▶

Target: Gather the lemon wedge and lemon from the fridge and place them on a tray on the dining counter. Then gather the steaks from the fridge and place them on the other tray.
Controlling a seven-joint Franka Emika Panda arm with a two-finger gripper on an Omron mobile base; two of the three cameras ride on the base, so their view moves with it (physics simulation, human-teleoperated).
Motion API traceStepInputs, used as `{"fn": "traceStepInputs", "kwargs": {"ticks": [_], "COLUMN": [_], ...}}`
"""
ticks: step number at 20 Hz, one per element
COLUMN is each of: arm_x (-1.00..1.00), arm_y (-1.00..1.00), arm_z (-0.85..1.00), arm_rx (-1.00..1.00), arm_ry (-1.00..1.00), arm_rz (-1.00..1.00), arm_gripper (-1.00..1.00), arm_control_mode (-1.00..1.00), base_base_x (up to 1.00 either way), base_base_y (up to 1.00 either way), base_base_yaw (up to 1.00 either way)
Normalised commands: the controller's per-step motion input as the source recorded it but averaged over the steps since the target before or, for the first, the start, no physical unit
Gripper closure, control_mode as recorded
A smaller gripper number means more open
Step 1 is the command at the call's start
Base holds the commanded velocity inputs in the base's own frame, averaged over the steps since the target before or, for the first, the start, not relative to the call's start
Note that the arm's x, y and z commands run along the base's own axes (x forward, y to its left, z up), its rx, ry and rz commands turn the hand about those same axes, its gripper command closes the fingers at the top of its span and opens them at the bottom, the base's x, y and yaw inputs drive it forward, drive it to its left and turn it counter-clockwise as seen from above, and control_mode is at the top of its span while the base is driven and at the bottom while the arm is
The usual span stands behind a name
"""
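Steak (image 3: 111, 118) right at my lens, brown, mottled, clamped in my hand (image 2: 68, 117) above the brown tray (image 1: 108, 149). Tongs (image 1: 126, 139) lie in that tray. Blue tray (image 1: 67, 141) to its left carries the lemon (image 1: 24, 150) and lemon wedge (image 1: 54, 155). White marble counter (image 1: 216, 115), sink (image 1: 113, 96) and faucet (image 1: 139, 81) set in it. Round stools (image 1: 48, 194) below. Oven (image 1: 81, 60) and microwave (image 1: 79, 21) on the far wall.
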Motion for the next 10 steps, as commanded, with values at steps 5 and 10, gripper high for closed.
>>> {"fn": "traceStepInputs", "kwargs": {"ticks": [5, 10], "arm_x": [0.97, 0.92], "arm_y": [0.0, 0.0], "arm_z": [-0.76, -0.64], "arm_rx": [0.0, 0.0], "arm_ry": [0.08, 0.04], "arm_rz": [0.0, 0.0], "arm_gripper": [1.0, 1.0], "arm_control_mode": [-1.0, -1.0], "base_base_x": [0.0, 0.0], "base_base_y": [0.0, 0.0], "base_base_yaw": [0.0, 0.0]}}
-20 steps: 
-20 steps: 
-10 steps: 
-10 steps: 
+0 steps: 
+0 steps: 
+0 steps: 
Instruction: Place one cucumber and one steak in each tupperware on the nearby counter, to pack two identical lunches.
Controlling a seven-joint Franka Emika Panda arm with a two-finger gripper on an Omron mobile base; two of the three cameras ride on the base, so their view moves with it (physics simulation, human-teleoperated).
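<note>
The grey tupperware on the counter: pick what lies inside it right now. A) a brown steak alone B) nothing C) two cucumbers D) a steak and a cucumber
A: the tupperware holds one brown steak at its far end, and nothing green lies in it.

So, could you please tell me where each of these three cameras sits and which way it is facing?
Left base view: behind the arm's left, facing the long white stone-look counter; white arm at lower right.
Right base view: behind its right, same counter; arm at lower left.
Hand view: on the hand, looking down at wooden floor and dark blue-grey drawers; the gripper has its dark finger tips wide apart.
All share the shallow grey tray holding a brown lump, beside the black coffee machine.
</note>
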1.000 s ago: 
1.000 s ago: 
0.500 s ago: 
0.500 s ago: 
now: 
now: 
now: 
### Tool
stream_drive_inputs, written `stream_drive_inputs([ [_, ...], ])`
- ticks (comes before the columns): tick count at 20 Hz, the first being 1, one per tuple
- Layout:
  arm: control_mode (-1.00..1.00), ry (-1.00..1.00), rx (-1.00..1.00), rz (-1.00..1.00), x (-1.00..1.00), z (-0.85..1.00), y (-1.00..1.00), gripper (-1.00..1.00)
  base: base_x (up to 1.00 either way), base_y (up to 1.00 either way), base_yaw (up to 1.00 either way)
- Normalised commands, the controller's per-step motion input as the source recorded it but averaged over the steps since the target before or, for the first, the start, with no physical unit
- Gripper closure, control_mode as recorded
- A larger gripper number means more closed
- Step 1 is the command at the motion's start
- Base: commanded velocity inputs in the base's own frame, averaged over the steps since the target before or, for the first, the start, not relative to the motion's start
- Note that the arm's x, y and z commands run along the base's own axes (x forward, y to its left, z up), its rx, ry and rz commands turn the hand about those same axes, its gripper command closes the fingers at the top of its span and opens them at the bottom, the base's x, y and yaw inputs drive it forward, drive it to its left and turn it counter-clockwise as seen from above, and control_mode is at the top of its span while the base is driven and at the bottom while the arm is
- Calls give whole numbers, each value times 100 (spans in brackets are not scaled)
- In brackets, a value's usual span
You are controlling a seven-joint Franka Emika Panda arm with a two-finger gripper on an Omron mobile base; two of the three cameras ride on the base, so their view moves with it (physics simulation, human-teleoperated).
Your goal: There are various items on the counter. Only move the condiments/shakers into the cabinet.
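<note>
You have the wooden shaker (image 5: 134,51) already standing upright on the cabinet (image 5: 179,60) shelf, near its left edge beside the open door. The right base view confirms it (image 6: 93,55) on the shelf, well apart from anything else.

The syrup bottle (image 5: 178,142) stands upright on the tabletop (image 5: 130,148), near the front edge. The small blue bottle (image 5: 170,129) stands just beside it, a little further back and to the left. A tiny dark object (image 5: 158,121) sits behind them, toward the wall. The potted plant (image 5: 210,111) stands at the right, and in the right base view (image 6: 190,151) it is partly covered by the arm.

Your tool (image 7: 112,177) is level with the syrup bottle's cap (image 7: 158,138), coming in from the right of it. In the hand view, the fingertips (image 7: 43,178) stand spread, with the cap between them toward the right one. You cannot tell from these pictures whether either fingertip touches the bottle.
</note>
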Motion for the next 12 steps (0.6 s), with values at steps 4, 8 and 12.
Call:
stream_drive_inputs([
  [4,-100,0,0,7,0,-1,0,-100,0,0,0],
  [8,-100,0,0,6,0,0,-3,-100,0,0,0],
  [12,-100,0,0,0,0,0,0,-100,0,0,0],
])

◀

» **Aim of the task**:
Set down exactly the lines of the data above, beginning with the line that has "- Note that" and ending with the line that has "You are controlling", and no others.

» **Response for this exercise**:
- Note that the arm's x, y and z commands run along the base's own axes (x forward, y to its left, z up), its rx, ry and rz commands turn the hand about those same axes, its gripper command closes the fingers at the top of its span and opens them at the bottom, the base's x, y and yaw inputs drive it forward, drive it to its left and turn it counter-clockwise as seen from above, and control_mode is at the top of its span while the base is driven and at the bottom while the arm is
- Calls give whole numbers, each value times 100 (spans in brackets are not scaled)
- In brackets, a value's usual span
You are controlling a seven-joint Franka Emika Panda arm with a two-finger gripper on an Omron mobile base; two of the three cameras ride on the base, so their view moves with it (physics simulation, human-teleoperated).

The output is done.